Ele prossegue em seu monólogo enquanto suas mãos afastam o cabelo de meu rosto. - Eu sei de mais umas coisinhas desse seu caso, encontre-me nesse endereço amanhã e podemos negociar.
Antes de ouvir a minha resposta, sorrindo ele me puxa para dentro do carro e nos leva para o hotel no qual estou hospedada. Como se meu silêncio provasse algo, chegando no hotel, ele faz questão de se despedir à altura do que acabamos de fazer. - Até amanhã!
O carro segue rua abaixo, deixando-me sozinha para lidar com meus pensamentos. Há o que pensar? Eu fiz o que era necessário, certo? Fiz uma escolha, um sacrifício que beneficiará a todos nós.
- Onde é que você estava? - Hank e sua raiva ou preocupação são muito bem-vindas no momento, mas eu tenho que encarar as três pessoas que conheço na minha vida e provar que eu sou muito mais forte que qualquer um deles acredita, que consigo fazer as coisas por mim mesma.
- Estava investigando e encontrei uma pista muito útil.
- Investigando? Acha que não vimos como você se despediu daquele homem?
- E aquele homem me deu informações que vão ser útil para todos nós, Marcus! - Ignorando seus protestos e perguntas, começo a andar em direção ao hotel. - O local onde o corpo do Evandro foi encontrado, e o horário que os policiais saíram de lá.
Haviam mais informações, Patrick me prometeu que revelaria aos poucos, só para garantir minha volta.

Saímos antes do sol nascer em rumo ao local, e eu não consegui evitar dormir. Com meus sonhos perturbados por crianças implorando por ajuda.
O balanço do carro e as vozes abafadas, trazem-me de volta à realidade e, ao mesmo tempo, todas as lembranças me impedem de abrir os olhos. O medo de como eles reajam a tudo aquilo, me segura na escuridão.
- Chegamos! - Senti alguém me balançar e ao olhar para o lado, vi Marvin com um semblante solidário no rosto. - Temos que resgatar o Artur, depois você pode descansar.

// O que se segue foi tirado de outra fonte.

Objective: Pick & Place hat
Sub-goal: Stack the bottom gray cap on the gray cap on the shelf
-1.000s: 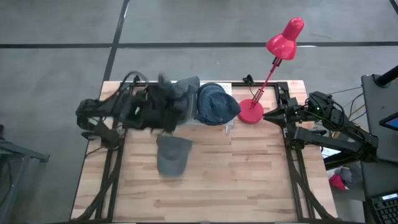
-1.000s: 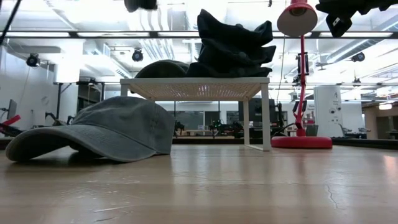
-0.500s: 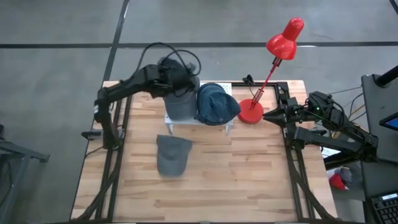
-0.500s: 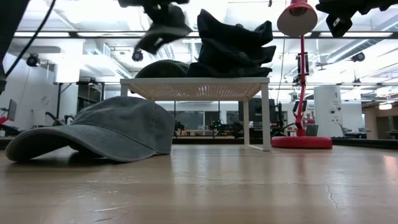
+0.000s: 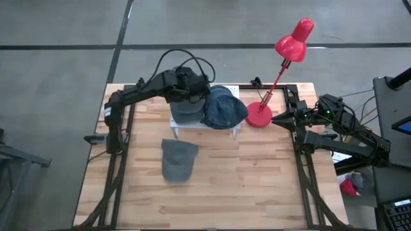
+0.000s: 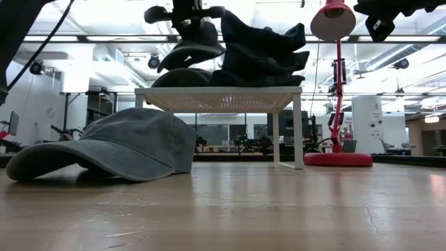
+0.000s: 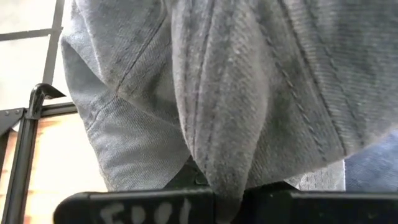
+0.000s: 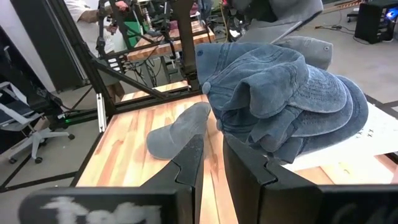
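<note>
My left gripper (image 6: pixel 187 12) is over the left end of the white rack (image 6: pixel 219 94) at the table's far middle, shut on a grey hat (image 5: pixel 186 108). In the low view that hat (image 6: pixel 193 50) hangs just above another dark hat (image 6: pixel 182 77) lying on the rack. A pile of blue hats (image 5: pixel 225 108) fills the rack's right end. A second grey hat (image 5: pixel 178 159) rests on its brim and rim on the table, nearer than the rack. My right gripper (image 8: pixel 211 163) waits at the table's right edge, open by a narrow gap. My left gripper pinches a fold of the grey hat's crown (image 7: pixel 210 163) between its two fingers, coming from above and pointing down. The fold holds more than one layer of cloth. The hat is lifted and hangs below the fingers, brim (image 6: pixel 171 61) tilted down toward the rack's left end.
A red desk lamp (image 5: pixel 260 115) stands right of the rack, its head (image 5: pixel 294 40) reaching past the far edge. Black frame rails run along the table's left and right sides. Bare wood lies on the near half of the table (image 5: pixel 257 186), around the grey hat.
My left arm has swung from the table's left side toward the right and far edge, carrying the grey hat over the rack's left end, then lowered it toward the hat lying there. The gripper stayed shut on it. The other hats kept still.
</note>
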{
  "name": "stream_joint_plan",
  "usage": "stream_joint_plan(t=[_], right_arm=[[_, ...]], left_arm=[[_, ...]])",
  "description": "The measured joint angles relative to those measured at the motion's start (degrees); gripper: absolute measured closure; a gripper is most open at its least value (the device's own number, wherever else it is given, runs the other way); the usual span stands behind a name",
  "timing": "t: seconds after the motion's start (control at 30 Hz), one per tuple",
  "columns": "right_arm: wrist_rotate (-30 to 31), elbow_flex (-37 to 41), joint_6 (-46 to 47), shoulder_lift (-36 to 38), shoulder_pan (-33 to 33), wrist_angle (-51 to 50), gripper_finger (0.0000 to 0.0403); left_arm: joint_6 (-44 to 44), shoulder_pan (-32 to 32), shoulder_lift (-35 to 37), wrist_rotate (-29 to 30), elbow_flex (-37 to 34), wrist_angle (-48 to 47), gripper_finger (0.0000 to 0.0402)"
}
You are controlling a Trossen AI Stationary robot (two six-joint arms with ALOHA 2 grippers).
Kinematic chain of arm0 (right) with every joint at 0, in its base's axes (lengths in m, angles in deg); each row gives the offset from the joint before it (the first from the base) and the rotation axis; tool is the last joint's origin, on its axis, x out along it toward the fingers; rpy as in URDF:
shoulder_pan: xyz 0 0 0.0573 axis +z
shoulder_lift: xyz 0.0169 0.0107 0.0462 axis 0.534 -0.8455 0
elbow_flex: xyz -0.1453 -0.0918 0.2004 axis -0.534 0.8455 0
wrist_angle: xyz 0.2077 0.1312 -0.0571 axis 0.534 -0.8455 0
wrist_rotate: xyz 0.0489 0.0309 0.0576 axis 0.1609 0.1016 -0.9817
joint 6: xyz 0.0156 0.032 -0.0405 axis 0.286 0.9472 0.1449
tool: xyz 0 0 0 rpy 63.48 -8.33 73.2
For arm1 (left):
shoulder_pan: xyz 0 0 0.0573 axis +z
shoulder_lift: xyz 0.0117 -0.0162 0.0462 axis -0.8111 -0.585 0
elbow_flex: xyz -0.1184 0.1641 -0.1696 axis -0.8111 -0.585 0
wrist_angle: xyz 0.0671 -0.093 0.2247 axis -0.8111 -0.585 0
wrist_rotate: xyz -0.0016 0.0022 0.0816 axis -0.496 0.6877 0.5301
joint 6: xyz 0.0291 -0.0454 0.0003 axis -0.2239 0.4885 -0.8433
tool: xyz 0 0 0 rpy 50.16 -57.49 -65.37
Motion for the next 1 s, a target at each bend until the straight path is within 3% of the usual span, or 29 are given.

- Vocês não está com raiva por tudo que aconteceu? - Como ele pode estar tão calmo, confiando em mim sem nem me conhecer direito?

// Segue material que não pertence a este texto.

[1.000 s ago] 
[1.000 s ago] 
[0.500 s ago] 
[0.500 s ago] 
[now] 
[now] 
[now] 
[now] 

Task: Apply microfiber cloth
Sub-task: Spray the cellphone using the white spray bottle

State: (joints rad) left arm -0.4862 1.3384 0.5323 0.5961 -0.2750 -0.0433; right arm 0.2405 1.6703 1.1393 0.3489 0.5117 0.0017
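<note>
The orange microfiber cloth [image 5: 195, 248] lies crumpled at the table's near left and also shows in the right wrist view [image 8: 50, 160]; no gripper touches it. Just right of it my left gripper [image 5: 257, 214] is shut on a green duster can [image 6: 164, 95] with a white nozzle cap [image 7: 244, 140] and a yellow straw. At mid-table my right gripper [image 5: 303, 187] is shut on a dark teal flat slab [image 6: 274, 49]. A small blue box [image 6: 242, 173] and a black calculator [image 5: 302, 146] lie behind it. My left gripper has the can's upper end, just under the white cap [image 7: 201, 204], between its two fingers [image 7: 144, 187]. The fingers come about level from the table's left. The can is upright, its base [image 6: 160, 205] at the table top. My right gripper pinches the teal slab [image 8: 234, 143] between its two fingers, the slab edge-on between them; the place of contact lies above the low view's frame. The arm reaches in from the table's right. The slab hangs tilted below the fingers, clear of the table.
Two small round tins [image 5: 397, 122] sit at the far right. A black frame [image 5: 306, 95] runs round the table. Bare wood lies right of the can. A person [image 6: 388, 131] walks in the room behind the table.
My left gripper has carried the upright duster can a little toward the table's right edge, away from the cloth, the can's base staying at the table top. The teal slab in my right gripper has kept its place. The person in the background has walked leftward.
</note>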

- Eu e Hank sabemos que você está tentando ajudar, e o Marcus é sempre meio ranzinza. - Ele sorriu e abriu a porta para sair do carro. Verde nos cerca em todas as direções, tendo apenas a estrada à frente como linha de visão.
- Muito bem! O local em que o menino foi encontrado é adentro dessa mata, vamos até lá tentar encontrar alguma pista. - Marcus colocou óculos escuros em seu rosto e se virou em minha direção. - O que quer que esteja acontecendo com Arthur e com ela, tem a ver com esse menino.

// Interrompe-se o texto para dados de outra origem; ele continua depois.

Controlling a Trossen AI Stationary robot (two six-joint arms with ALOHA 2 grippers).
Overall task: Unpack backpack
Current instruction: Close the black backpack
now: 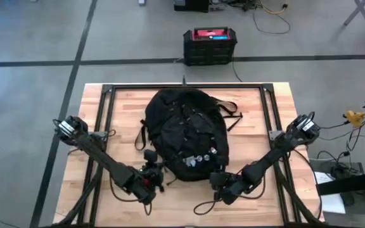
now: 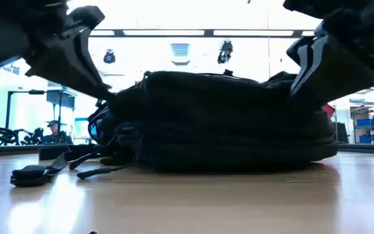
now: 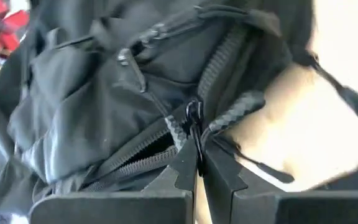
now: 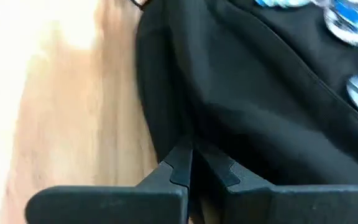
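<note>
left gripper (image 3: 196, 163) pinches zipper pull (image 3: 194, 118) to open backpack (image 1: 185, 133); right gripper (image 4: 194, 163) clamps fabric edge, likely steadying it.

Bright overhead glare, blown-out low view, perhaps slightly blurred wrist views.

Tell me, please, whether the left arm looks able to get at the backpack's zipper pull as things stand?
Probably yes: the left gripper is already at the backpack, its fingers closed on the zipper pull, and nothing stands between them. The right gripper pinches fabric at the other corner.
</note>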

Todos parecem desconfortáveis com a situação e resolvo que talvez a melhor opção seja me atentar aos sons de nossos passos contra o chão, e dos insetos ao nosso redor, até Marvin disparar na direção da clareira à nossa frente. Quando nos aproximamos, pude ver um corpo jogado logo depois da faixa da polícia.
- ARTUR! - A voz de Hank parece cheia de desespero enquanto ele examina o corpo banhado em sangue - Ele está vivo! Perdeu muito sangue, mas vai ficar bem. Temos que levá-lo ao hospital.
- E dizer o que? Que ele foi atacado por ursos? As pessoas não aparecem mutiladas do nada.
- Eu... Vou... Voltar... Para... Casa. - A voz de Artur está falha e fraca, mas foi compreensível para todos nós. Ele não vai mais ajudar.
Eles o carregaram até o carro, passamos na farmácia e seguimos para o hotel onde Hank fez o melhor que pode para deixar Artur confortável durante a noite.
- Ele está estável, vamos dormir. Esse dia precisa acabar logo. - Hank não parece bem, aquela esperança que havia surgido está morrendo aos poucos, e eu não sei o que fazer para mantê-la aqui.
Eu não me lembro de ter sonhado nesta noite.